BioScience Blog – Научный Биологический блог

Разработка генных и генно-клеточных конструкций для лечения нейротравм, ишемических инсультов головного и спинного мозга, а также нейродегенеративных заболеваний является актуальной задачей современной медицины. В то же время остается открытым вопрос выбора наиболее эффективных терапевтических генов и их комбинаций. Целью работы является создание генных конструкций на основе двухкассетной экспрессионной плазмиды pBudCE 4.1, одновременно и независимо экспрессирующей два терапевтических гена FGF-2 и GDNF.
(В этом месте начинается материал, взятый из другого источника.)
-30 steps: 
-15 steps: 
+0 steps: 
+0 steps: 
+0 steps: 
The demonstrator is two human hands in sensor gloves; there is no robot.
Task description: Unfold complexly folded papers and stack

Фактор роста фибробластов FGF-2 (Fibroblast Growth Factor 2) контролирует ранний цитогенез многих клеточных типов, формируя в эмбриогенезе специальную сигнальную систему. Эта молекула является не только фактором роста, но и обладает выраженным нейротрофическим действием. Комбинированная терапия экспериментальной травмы спинного мозга путём трансплантации стволовых мезенхимных клеток человека и введения FGF-2 улучшало функциональные показатели нейрорегенерации [1]. При травме спинного мозга количество FGF-2+- клеток в нём возрастает в 15 раз [2], что свидетельствует об участии этого нейротрофического фактора в молекулярных и клеточных механизмах нейрорегенерации. Позитивное влияние FGF-2 связывают с угнетением экспрессии гена каспазы 3 и апоптоза клеток на стадии вторичной дегенерации, что в конечном итоге поддерживает регенерацию нервных волокон и восстановление функции спинного мозга. Подведение FGF-2 в область травмы спинного мозга приводит к существенному уменьшению объёма патологических полостей и более выраженной сохранности белого вещества.

Глиальный нейротрофический фактор GDNF (Glial cell Derived Neurotrophic Factor) принадлежит к семейству трансформирующего фактора роста бета (TGFв), секретируют клетки глии (астроциты, шванновские клетки), имеет выраженное нейропротекторное действие на дофаминэргические нейроны и мотонейроны спинного мозга, стимулирует рост аксона [3]. Уровень мРНК GDNF быстро возрастает при повреждении нервной системы [4]. Рецептор-опосредованный механизм доставки гена GDNF и его последующий ретроградный транспорт ованреализ на мотонейронах с выраженным эффектом уменьшения их посттравматической гибели. Трансплантация генетически модифицированных мезенхимных стволовых клеток, экспрессирующих GDNF, крысам с фенотипом бокового амиотрофического склероза увеличивает выживаемость мотонейронов. На модели травмы лицевого нерва показано, что применение биодеградируемого материала в комбинации с нейральными стволовыми клетками, генетически модифицированными для экспрессии GDNF, повышает регенерацию поврежденного нерва.

Амплификация человеческих генов FGF-2 и GDNF с использованием специфичных праймеров методом ОТ-ПЦР, созданных на основе нуклеотидных последовательностей данного гена из системы GeneBank. Продукты амплификации были клонированы в плазмиду pGEM-TEasy и просеквенированы. После этого нами было проведено субклонирование генов в экспрессионные плазмидные вектора pcDNА3.1+, pBudCE4.1.

В результате проведенных исследований создана генная конструкция на основе двухкассетной экспрессионной плазмиды pBudCE 4.1, одновременно и независимо экспрессирующей два терапевтических гена FGF-2 и GDNF для повышения эффективности доставки комбинаций терапевтических генов в клетки-мишени.

Литература

1. Kim D. S. et al. Pituitary Tumor Transforming Gene (PTTG) Stimulates Thyroid Cell Proliferation via a Vascular Endothelial Growth Factor/Kinase Insert Domain Receptor/Inhibitor of DNA Binding-3 Autocrine Pathway // J. Clin. Endocrinol. Metab. – 2006. – V. 91, № 11. – P. 4603-4611.

2. Xu L. et al. Human neural stem cell grafts ameliorate motor neuron disease in SOD-1 transgenic rats // Transplantation. – 2006. – V. 82, № 7. – P. 865-875.

3. Iannotti С. et al. A neuroprotective role of glial cell line-derived neurotrophic factor following moderate  spinal  cord contusion injury // Experimental Neurology. – 2004. V. 189, № 2. – P. 317-332.

4. Hoke A. et al. Expression of glial cell line-derived neurotrophic factor family of growth factors in peripheral nerve injury in rats // NeuroReport. – 2000. – V. 11.-P. 1651-1654.